C.3.3.2 Undefined control sequence

! Undefined control sequence.
l.6 \dtae
         {December 2004}

In this example, LATEX is complaining that it has no such command (‘control sequence’) as \dtae. Obviously it’s been mistyped, but only a human can detect that fact: all LATEX knows is that \dtae is not a command it knows about — it’s undefined.

Mistypings are the commonest source of error. If your editor has drop-down menus to insert common commands and environments, use them!

C.3.3.3 Runaway argument

Runaway argument?
{December 2004 \maketitle 
! Paragraph ended before \date was complete.
<to be read again>

In this error, the closing curly brace has been omitted from the date. It’s the opposite of the error in § C.3.3.1, and it results in \maketitle trying to format the title page while LATEX is still expecting more text for the date! As \maketitle creates new paragraphs on the title page, this is detected and LATEX complains that the previous paragraph has ended but \date is not yet finished.

C.3.3.4 Capacity exceeded

! TeX capacity exceeded, sorry [parameter stack size=5000].

This is rather more serious: it means TEX has completely run out of memory. This will happen if you try to push the system too far, like getting it to read lines which are quite excessively long, or macros which are too complex to fit in memory (or possibly just badly-written). I had it happen once with an author who had written a single paragraph over 37 pages long. I suggested this was perhaps a style that was unfair on his readers...

C.3.3.5 Underfull hbox

Underfull \hbox (badness 1394) in paragraph 
at lines 28--30
[][]\LY1/brm/b/n/10 Bull, RJ: \LY1/brm/m/n/10 
Ac-count-ing in Busi-

This is a warning that LATEX cannot stretch the line wide enough to fit, without making the spacing bigger than its currently permitted maximum. The badness (0–10,000) indicates how severe this is (here you can probably ignore a badness of 1394). It says what lines of your file it was typesetting when it found this, and the number in square brackets is the number of the page onto which the offending line was printed.

The codes separated by slashes are the typeface and font style and size used in the line. Ignore them for the moment: details are in the step ‘Create the Font Definition file’ if you’re curious.

C.3.3.6 Overfull hbox

Overfull \hbox (9.11617pt too wide) in paragraph 
at lines 860--861
[]\LY1/brm/m/n/10 Windows, \LY1/brm/m/it/10 see 
\LY1/brm/m/n/10 X Win-

And the opposite warning: this line is too long by a shade over 9pt. The chosen hyphenation point which minimises the error is shown at the end of the line (Win-). Line numbers and page numbers are given as before. In this case, 9pt is too much to ignore (over 3mm or more than ″), and a manual correction needs making (such as a change to the hyphenation), or the flexibility settings need changing (outside the scope of this book).

C.3.3.7 Missing package

! LaTeX Error: File `paralisy.sty' not found.

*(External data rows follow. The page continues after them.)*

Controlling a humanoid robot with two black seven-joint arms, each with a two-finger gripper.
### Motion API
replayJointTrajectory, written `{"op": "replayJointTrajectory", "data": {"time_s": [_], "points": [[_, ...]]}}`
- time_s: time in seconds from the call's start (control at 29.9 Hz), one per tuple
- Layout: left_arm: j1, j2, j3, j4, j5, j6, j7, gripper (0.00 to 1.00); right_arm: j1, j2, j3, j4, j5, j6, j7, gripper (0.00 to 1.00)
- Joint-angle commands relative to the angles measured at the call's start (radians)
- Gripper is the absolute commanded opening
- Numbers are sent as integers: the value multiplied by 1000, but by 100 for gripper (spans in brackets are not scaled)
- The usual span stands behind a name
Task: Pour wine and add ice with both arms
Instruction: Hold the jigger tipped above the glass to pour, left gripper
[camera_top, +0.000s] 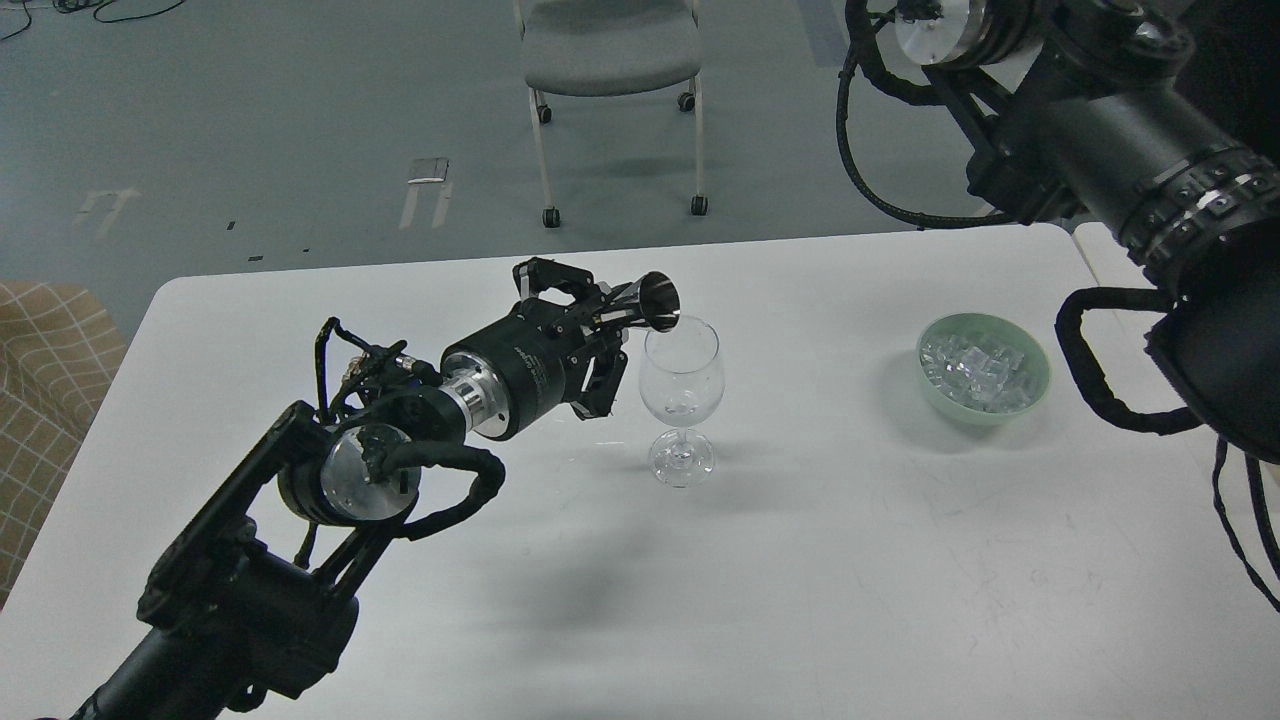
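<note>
My left gripper (598, 312) is shut on a small silver metal measuring cup (657, 300), held on its side with its open mouth just above the left rim of a clear wine glass (681, 385). The glass stands upright at the middle of the white table (800, 560) and looks nearly empty. A pale green bowl (1030, 385) at the right holds a pile of clear ice cubes (975, 362). My right arm (1120, 150) crosses the upper right corner; its gripper is out of view. No wine bottle shows.
A grey office chair (610, 50) stands on the floor beyond the table's far edge. A brown checked seat (50, 350) sits off the table's left edge. A second white table (1105, 250) adjoins at the right.
</note>
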Motion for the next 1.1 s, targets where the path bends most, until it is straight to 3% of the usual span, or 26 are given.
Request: {"op": "replayJointTrajectory", "data": {"time_s": [0.0, 0.27, 1.07], "points": [[-1, 11, 0, -3, 3, 1, 1, 0, -2, 0, 0, 0, 0, 0, 0, 100], [-12, 36, 0, -8, 52, 1, 31, 0, -3, 0, 0, 0, 0, 0, 0, 100], [-35, 43, 15, -12, 148, 27, 31, 0, -2, 0, 0, 0, 0, 3, 0, 100]]}}
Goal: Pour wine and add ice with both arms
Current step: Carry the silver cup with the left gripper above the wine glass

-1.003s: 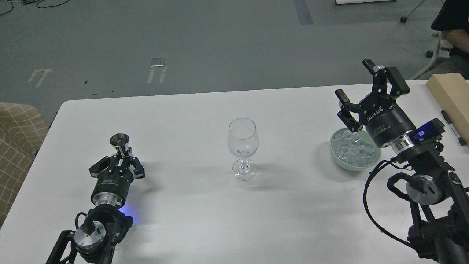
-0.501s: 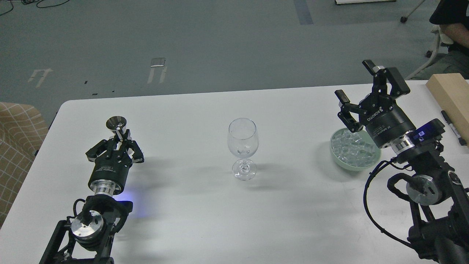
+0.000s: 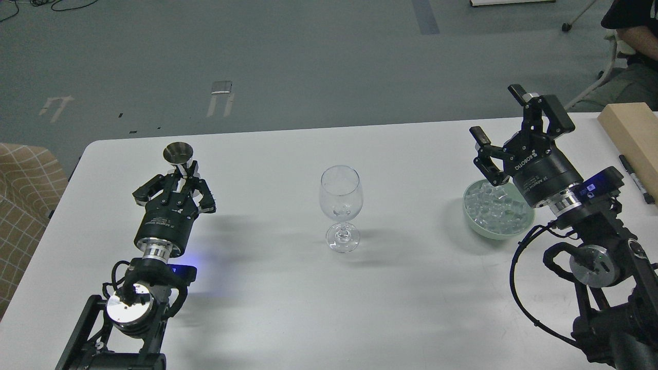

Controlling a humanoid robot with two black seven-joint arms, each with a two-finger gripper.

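Pen [image 3: 636, 179] beside wooden block [image 3: 633, 132]

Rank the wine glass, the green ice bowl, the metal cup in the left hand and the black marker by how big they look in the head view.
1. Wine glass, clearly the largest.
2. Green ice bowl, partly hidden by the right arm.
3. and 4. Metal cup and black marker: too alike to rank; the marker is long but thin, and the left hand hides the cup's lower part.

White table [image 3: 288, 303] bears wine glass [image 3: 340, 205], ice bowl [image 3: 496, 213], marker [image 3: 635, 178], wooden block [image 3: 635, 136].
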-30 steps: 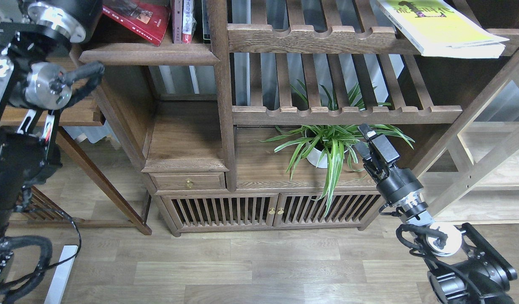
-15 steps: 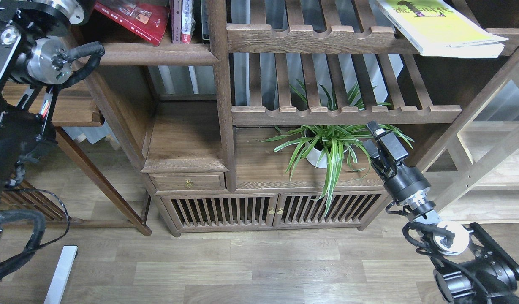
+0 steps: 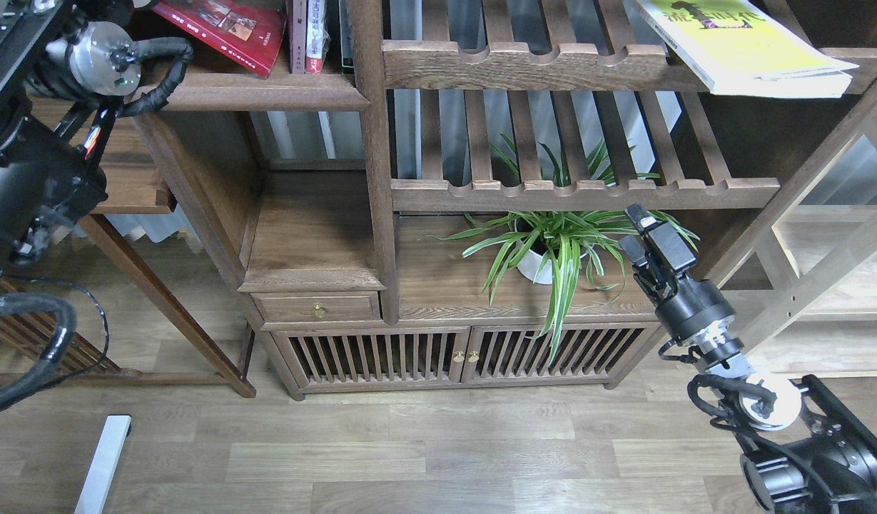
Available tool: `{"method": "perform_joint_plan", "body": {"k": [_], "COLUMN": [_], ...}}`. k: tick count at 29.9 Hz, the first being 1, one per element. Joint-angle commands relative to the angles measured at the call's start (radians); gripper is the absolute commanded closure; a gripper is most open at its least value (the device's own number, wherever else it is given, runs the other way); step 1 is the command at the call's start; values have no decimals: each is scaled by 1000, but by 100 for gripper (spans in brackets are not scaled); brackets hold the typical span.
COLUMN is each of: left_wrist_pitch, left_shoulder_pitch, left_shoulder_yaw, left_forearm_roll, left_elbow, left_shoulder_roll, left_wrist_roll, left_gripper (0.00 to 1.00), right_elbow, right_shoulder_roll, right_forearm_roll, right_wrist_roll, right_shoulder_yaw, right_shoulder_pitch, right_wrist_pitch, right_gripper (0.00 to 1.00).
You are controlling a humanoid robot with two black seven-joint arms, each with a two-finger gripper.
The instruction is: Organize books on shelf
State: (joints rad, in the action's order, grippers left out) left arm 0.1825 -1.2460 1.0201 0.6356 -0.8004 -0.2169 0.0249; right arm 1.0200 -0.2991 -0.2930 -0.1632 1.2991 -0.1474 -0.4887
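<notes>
A potted spider plant (image 3: 552, 250) stands on the lower board of the shelf (image 3: 370, 178), its leaves spreading just beside the right gripper (image 3: 641, 228). Above them runs a notched slatted rack (image 3: 581, 193). A pale wooden frame rack (image 3: 823, 278) stands to the right, a dark table (image 3: 124, 189) to the left, wood-plank floor (image 3: 409, 442) below.

The right gripper points up and away in front of the lower board, holding nothing; its fingers look close together, with only a narrow gap. The left arm (image 3: 46, 143) rises out of the top-left corner; its gripper is out of view.

The yellow-green book (image 3: 745, 43) lies flat on the upper rack at top right, well above the right gripper, with a white one seemingly under it. The dark red book (image 3: 220, 28) lies tilted on the upper-left board, beside narrow upright volumes (image 3: 308, 36), close to the left arm's wrist.
</notes>
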Motion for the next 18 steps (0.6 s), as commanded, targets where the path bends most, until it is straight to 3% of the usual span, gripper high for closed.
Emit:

Type X to quit or <RETURN> to proceed,
or enter new name. (Default extension: sty)

Enter file name: 

When you use the \usepackage command to request LATEX to use a certain package, it will look for a file with the specified name and the filetype .sty. In this case the user has mistyped the name of the paralist package, so it’s easy to fix. However, if you get the name right, but the package is not installed on your machine, you will need to download and install it before continuing (see Chapter 3 ‘Packages and CTAN’).